Toyota Prius owners like numbers. They rattle off details about their fuel economy as if they were quoting batting averages for the all-star team. Their pride is rooted in statistics. If you want to drive an environmentally friendly car (and see immediate results at the gas pump), the current-generation Prius is one of the easiest ways to do it. In fact, the proposition of owning a Prius was so attractive to so many Americans that Toyota initially couldn't build enough of them to meet demand in the U.S. Now that Toyota has increased the allocation of Priuses coming to the U.S. market, more and more buyers are getting in on hybrid ownership.
In exchange for attractive fuel economy, Prius owners, particularly of the first-generation model, had to put a little extra thought and effort into their car purchase. They sacrificed acceleration and size for the eco-benefits. The second generation, introduced in 2004, wooed new customers for both its environmental smarts and additional features — larger interior, roomy hatchback and automatic climate control. Many buyers have been willing to spend a little extra in order to get a little extra for their environmental consciousness. They often waited for months to take delivery, but now speak about their car as if they've picked a winner. (In fact, Edmunds.com consumers have rated their Prius an average 9.4 out of 10.)

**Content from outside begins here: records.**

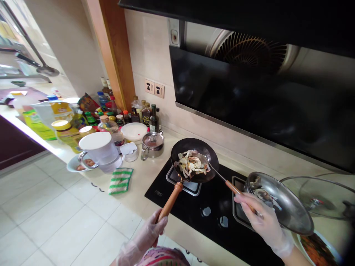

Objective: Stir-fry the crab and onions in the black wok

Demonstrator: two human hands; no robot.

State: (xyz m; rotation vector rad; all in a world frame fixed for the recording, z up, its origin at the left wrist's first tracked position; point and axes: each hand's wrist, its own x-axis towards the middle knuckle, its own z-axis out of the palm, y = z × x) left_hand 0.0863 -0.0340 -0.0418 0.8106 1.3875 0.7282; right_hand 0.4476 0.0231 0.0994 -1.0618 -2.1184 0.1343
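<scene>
My left hand (156,227), in a clear glove, is wrapped round the wooden handle (173,199) of a dark wok (209,153). The wok sits tilted over the left burner and holds pale and orange chunks that look like crab (191,164). Also gloved, my right hand (262,218) grips a wooden-handled metal spatula (231,186). The spatula's head rests among the chunks, which partly hide its shape. Beside and behind my right hand, a steel pan (294,210) with a few grey and bluish pieces in it leans over the right burner.
A glass lid (318,199) and a dish of reddish food (317,249) are at the right. Left of the black cooktop (158,192) lie a striped cloth (121,181), a water pitcher (100,151), a steel pot (152,144) and several bottles. The range hood (249,103) overhangs the cooktop.
</scene>
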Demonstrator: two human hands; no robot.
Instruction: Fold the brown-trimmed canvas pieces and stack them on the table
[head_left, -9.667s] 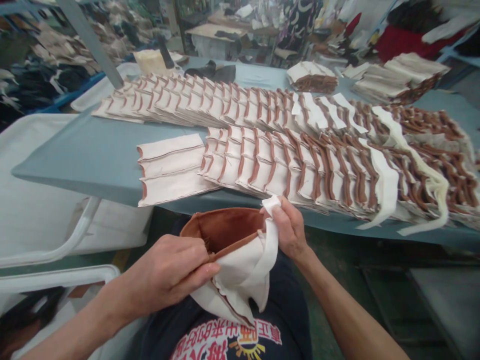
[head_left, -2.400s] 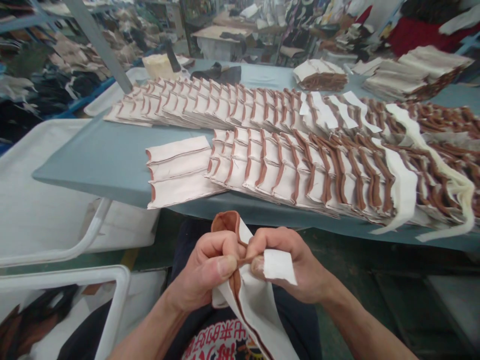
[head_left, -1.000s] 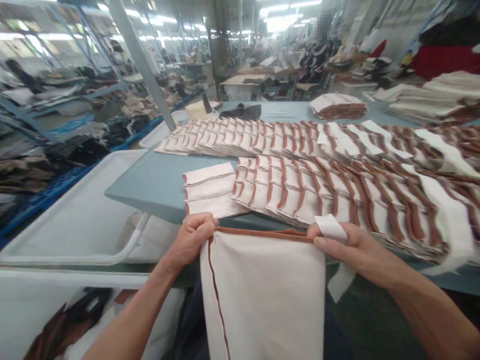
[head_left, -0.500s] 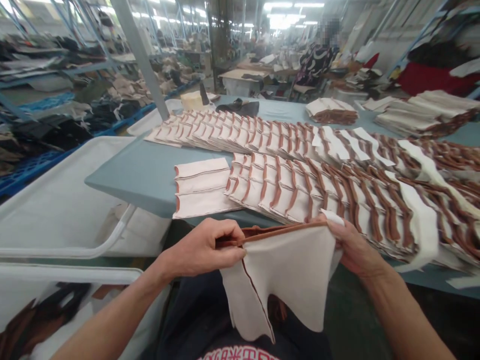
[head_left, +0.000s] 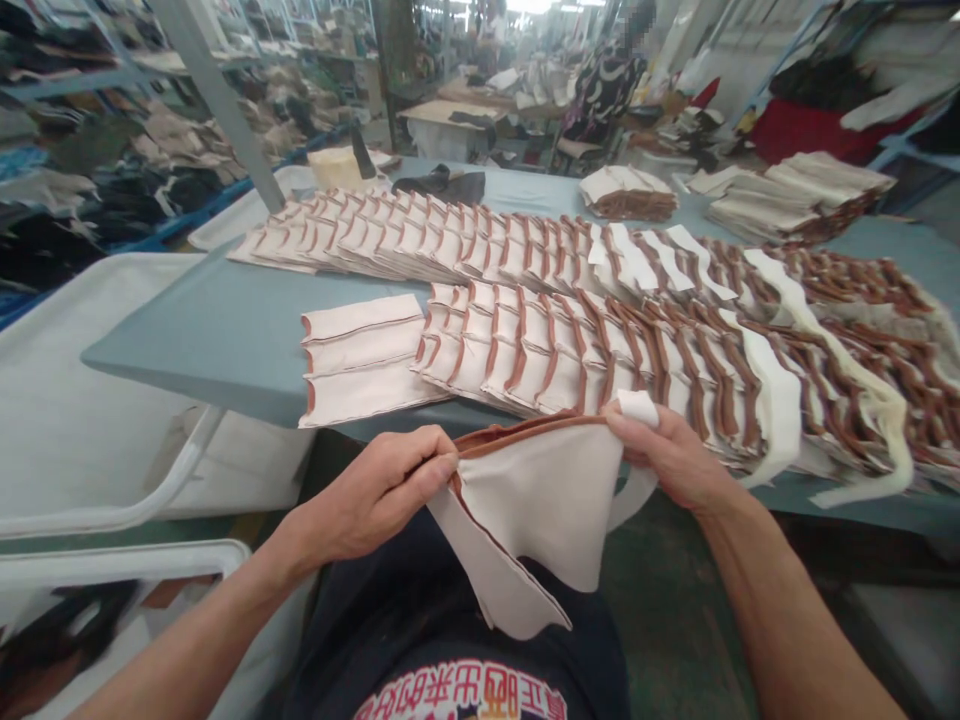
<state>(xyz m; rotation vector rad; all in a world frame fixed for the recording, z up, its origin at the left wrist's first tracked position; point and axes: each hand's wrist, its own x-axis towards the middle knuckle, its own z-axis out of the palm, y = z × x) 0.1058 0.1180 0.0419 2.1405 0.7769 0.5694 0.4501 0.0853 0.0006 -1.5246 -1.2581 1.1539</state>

With passenger room on par with the Camry and a convenient hatchback for loading up cargo, the current-generation Prius backs up its high-tech mechanicals with day-to-day practicality.

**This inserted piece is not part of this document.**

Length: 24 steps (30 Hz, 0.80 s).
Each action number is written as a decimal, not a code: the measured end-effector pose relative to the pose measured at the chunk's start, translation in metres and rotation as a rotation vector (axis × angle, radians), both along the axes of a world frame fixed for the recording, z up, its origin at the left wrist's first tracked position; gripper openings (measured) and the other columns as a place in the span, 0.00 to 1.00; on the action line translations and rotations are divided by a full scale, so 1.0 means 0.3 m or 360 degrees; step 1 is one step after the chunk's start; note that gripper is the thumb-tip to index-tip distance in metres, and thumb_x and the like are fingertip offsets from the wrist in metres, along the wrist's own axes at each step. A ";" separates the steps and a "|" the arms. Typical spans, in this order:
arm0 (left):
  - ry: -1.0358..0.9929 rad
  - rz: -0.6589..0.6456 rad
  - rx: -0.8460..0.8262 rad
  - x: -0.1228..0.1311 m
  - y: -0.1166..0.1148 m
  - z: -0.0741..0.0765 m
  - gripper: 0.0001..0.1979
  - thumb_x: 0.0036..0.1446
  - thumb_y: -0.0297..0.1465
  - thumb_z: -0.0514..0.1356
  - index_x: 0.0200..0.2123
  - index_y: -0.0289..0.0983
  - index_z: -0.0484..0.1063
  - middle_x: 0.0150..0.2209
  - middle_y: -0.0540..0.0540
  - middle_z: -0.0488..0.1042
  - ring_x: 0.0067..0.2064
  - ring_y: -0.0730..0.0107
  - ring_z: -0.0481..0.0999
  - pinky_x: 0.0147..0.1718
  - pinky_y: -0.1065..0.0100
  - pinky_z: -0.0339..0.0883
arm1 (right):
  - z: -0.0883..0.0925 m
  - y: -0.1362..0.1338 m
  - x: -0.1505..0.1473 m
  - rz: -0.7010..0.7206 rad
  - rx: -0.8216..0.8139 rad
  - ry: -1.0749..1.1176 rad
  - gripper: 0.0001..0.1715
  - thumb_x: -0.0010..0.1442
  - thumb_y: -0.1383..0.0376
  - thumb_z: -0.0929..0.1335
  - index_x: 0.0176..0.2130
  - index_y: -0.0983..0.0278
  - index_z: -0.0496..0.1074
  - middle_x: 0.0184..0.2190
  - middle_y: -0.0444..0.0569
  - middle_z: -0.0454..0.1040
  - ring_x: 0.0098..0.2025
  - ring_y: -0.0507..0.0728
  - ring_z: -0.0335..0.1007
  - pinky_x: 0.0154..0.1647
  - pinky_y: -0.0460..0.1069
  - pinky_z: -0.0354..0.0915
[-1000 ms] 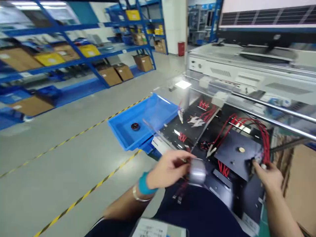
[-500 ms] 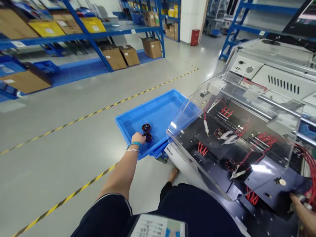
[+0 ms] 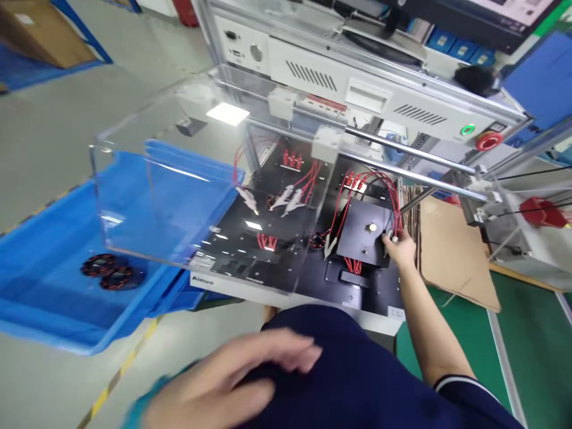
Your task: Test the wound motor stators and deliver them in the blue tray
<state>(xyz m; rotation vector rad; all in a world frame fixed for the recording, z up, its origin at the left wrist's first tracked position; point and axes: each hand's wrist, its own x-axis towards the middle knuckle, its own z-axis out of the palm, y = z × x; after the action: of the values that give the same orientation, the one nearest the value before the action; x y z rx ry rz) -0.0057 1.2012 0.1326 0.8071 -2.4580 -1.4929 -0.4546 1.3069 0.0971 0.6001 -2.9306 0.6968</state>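
Close to the camera, my left hand (image 3: 236,375) hangs in front of my dark shirt, blurred, thumb apart from the fingers, with nothing in it. My right hand (image 3: 401,247) is closed around white test clips (image 3: 395,237) on red wires at the right edge of a dark square plate (image 3: 357,232); my fingers partly hide them. Left of that plate, a ring-shaped copper-wound coil (image 3: 317,241) lies beside another white clip (image 3: 329,246). Two similar coils (image 3: 117,277) touch each other in the blue tray (image 3: 58,319).
A raised clear cover (image 3: 147,202) spans the left half of the tester, under metal rails (image 3: 415,152). Flattened cardboard (image 3: 456,244) stands to the right. A red stop button (image 3: 488,141) and a green-lit button (image 3: 468,129) sit on the white panel.
My left hand has left the coils in the tray and come back empty before my body. The view has swung right. My right hand stays by the plate's right edge.
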 end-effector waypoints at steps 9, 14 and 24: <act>-0.0517 0.0540 -0.1165 -0.829 0.002 -0.210 0.18 0.50 0.29 0.60 0.46 0.31 0.72 0.58 0.29 0.60 0.61 0.42 0.56 0.59 0.43 0.49 | 0.003 0.065 -0.067 0.0221 -0.0027 -0.0163 0.26 0.47 0.50 0.70 0.40 0.66 0.69 0.31 0.52 0.76 0.33 0.58 0.72 0.36 0.50 0.66; -0.0957 0.0481 -0.1177 -0.917 -0.068 -0.293 0.13 0.54 0.27 0.53 0.38 0.33 0.76 0.47 0.33 0.70 0.52 0.47 0.67 0.58 0.42 0.44 | 0.007 0.075 -0.075 0.0292 -0.0049 -0.0171 0.24 0.49 0.52 0.69 0.40 0.65 0.69 0.33 0.53 0.75 0.35 0.58 0.73 0.38 0.49 0.66; -0.0447 0.0584 -0.1020 -0.773 0.023 -0.041 0.08 0.51 0.39 0.62 0.31 0.42 0.77 0.46 0.43 0.69 0.46 0.57 0.73 0.43 0.62 0.69 | 0.017 0.071 -0.076 0.0248 0.0004 -0.0230 0.25 0.51 0.52 0.69 0.42 0.66 0.66 0.39 0.56 0.73 0.41 0.60 0.72 0.42 0.50 0.66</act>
<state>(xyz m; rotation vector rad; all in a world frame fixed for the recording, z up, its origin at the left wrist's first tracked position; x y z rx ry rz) -0.2374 1.2081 0.1203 1.2751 -2.5395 -0.4447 -0.4773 1.3282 0.1021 0.8189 -3.0410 0.7839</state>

We talked to women who own them about the advantages and disadvantages of owning the country's most popular hybrid.
Reformed Gas Guzzler Amy Krivis of Tarzana, California, raves about her Prius and its 50-mpg average fuel economy. Though she has previously owned three luxury SUVs, she doesn't miss the amenities lost in downsizing.
"I knew exactly what I wanted — the color tan and top of the line," she said. "It's as luxurious as I would need. It has GPS and all the cupholders."
She paid $2,500 over the sticker price to get it from a local Toyota dealer last November. She does have a few gripes — like the bar that runs across the back window.
"When you look in the rear window there's a bar. It doesn't obstruct, but it's annoying," she said.
She also could do without the car beeping every time she shifts into reverse. While this feature can be disabled, Toyota doesn't include a how-to in the owner's manual because the company considers it an important safety feature.
Krivis stresses that her criticisms are minimal in exchange for the environmental and political benefits of owning a Prius.
"When you see what you can get with so little gas," she said, "I can't imagine guzzling all that gas anymore."
Down-Home Prius Country Jean Godwin of Franklin, Tennessee, a town about 15 miles south of Nashville, lives on a small farm. She has a teenager who needs to be driven to school, but spends the remainder of the time driving alone on rolling country roads. "I was feeling guilty driving around getting 8 to 10 miles per gallon with only me as a passenger," she said. "I felt I was being wasteful."
Godwin decided to make the switch from minivan to a hybrid in 2004. "I was very into the environmental aspects of the car," she said. "I don't want to waste oil reserves. I want to be a cleaner driver."
She looked at the Honda Civic hybrid first, but wanted something that was distinctive from an all-gas model.
"If you're going to make that kind of leap, you want it to feel different, too. The Honda Civic felt like any other Honda Civic," she said. She opted for a silver Toyota Prius with basic equipment, selecting only side curtain airbags as an option. She hunted the car down at a local dealer in August 2004, before it became a common sight in Tennessee.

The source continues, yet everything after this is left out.